En cuanto el cura llegó a Chile Chico, se dirigió de inmediato al hospital a visitarlo. Debió esperar como dos horas para que lo autorizaran a ingresar, junto con su patrón, debido a la gran cantidad de personas que concurrieron a saludar al cura, muy querido en la pequeña localidad.
Lo saludaron muy emocionados y contentos por tenerlo de nuevo de vuelta. El cura estaba de buen ánimo, aunque enyesado de sus dos piernas y un brazo.
—Pucha, padre —dijo Abel—; parece que Dios le quiso hacer una desconocida.
—Claro que sí —replicó este—, pero la culpa es tuya, bandido, porque como un par de veces me has dejado sin el vino del Obispado, he tenido que comprar vino añejo aquí en la botillería para hacer la misa y no es lo mismo que el vino consagrado por la iglesia.

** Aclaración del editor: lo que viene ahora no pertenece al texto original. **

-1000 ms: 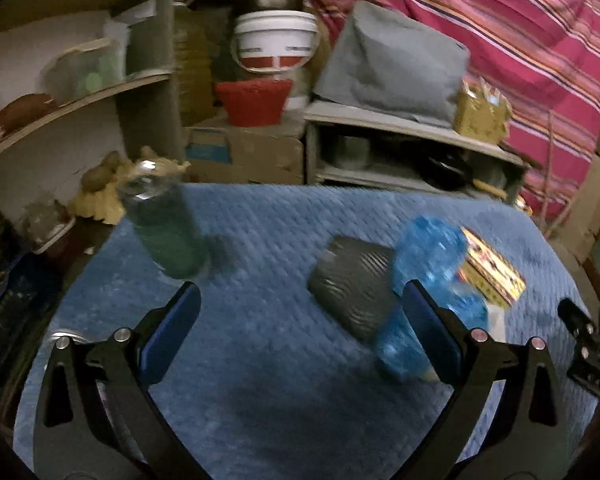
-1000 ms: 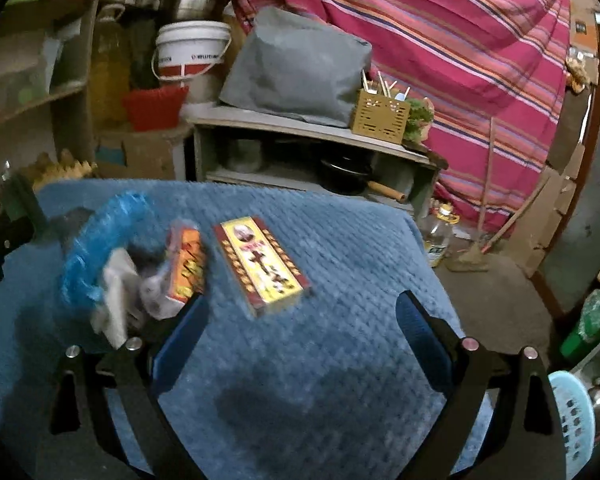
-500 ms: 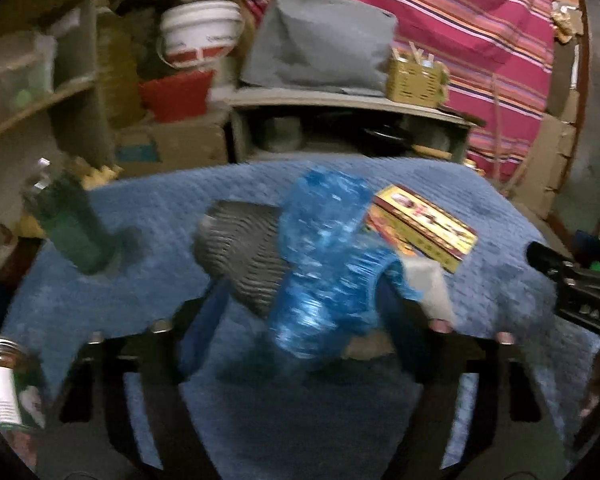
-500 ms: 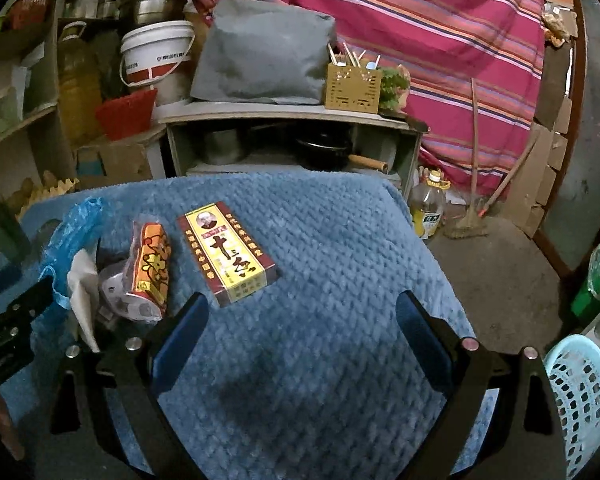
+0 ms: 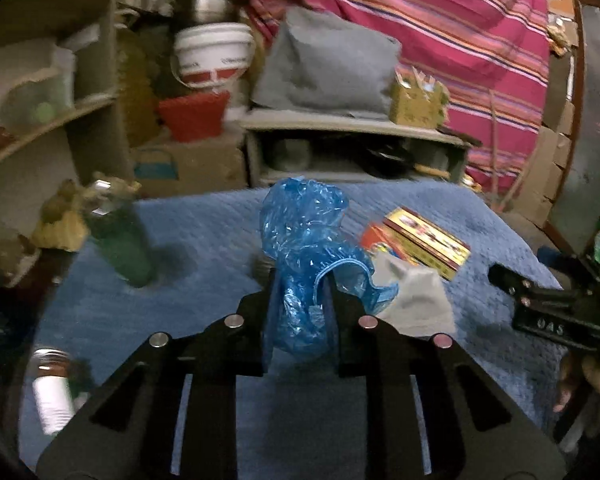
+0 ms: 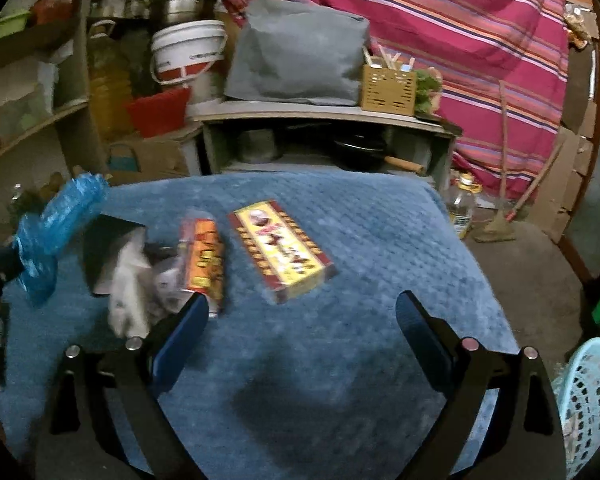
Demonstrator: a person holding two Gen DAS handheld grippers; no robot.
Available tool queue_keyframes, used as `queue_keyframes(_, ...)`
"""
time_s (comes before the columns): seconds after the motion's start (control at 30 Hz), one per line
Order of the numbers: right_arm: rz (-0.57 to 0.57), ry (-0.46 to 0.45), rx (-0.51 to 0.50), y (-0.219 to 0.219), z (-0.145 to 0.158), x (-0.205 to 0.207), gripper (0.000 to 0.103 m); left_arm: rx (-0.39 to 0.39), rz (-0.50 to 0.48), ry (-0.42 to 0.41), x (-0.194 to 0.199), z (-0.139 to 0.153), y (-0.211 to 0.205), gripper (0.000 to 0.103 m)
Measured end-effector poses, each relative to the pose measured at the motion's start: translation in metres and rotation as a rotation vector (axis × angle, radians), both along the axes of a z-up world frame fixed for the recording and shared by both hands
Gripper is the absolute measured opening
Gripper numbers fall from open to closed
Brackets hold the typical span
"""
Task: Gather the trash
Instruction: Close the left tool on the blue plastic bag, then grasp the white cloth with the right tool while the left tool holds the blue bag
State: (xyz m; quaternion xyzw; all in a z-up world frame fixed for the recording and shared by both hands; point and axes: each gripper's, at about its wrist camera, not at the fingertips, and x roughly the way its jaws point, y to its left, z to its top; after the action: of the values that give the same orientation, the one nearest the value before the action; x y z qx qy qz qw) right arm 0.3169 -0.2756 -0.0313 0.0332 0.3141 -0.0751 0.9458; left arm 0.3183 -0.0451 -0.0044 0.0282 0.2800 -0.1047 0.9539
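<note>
Two grippers, one load so far: your left gripper (image 5: 300,300) is pinched narrow on the blue bag (image 5: 308,248), w/ crinkled plastic bulging up and out both sides of the pads. Bag looks off the blanket (image 6: 380,220) and upright, prob. because you're carrying it as the collector for the rest, mouth flopping toward the right. It sits over the table's left half, near the middle front-to-back.

Rest of the trash is bunched just beside it: white paper (image 6: 126,292) and a dark flat piece (image 6: 108,240) touching each other, orange packet (image 6: 206,264) next, then the yellow box (image 6: 280,248) closer to the center. All flat on the blanket, so they need a low approach to get pads under or around.

Left tool points fwd toward the table's far edge, roughly level, fingers side by side. Your right gripper (image 6: 300,332) is spread wide, holding nothing, hovering over the near edge and aimed a bit down; its left pad is close to the packet's near end, can't tell if touching.

Green bottle (image 5: 120,248) stands near the left edge, jar (image 5: 52,392) at the near-left corner; pale basket (image 6: 592,400) sits off the table's right side, likely the drop spot.
</note>
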Motion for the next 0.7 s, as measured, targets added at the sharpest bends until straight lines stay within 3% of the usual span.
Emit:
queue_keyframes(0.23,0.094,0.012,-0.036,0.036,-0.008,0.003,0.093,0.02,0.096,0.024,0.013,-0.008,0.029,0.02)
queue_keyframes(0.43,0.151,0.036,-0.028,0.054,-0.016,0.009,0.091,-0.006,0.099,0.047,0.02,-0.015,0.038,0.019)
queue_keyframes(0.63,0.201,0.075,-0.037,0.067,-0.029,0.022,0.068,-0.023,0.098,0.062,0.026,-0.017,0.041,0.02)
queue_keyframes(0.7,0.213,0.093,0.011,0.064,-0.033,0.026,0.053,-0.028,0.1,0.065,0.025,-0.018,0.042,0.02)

Sonrieron los tres y Auil le preguntó:
—¿Y qué pasó, padre?
—Fue el viento —dijo el cura—. Todo el viaje fue muy turbulento y al llegar a Balmaceda había un terrible temporal que levantaba piedras desde la cancha de aterrizaje y formaba una verdadera nube de polvo. Estaba el diablo desatado, el avión se bamboleaba de un lado a otro como una hoja de papel al viento y se atravesaba de un lado a otro de la cancha. Cuando estaba a punto de tocar tierra, la fuerza del viento lo sacaba de la pista y entonces el piloto, don Raúl, me dice: «¡Afírmese, padre, que tengo que tirarlo al suelo, porque ya se nos acaba la pista!». Alcancé a ver el suelo que se nos vino encima de repente y desde ahí no supe nada más, hasta que recuperé el conocimiento en el hospital de Puerto Montt. Siento mucha pena por don Raúl, hizo todo lo que pudo, que Dios lo tenga en su Santo Reino, amén.
El padre Pablo estuvo como treinta días convaleciente en el hospital y lo visitó cada vez que podía entre los viajes que le encomendaba su patrón y, en su presencia, el cura siempre aprovechaba para contarle a sus otros visitantes, la anécdota del vino de misa, «culpándolo» por su accidente.
Después le tocó a él ser visitado por su amigo cura, en Puerto Aysén, donde fue trasladado, afectado por una peligrosa peritonitis, en un pequeño avión forrado en lona, conseguido por su patrón José Auil, y que aterrizó en la ribera opuesta del río Aysén, desde donde fue llevado en bote al hospital.
—Esto le pasó a este hereje por tomarse el vino de la misa —les decía el padre, entre risas, a los otros visitantes.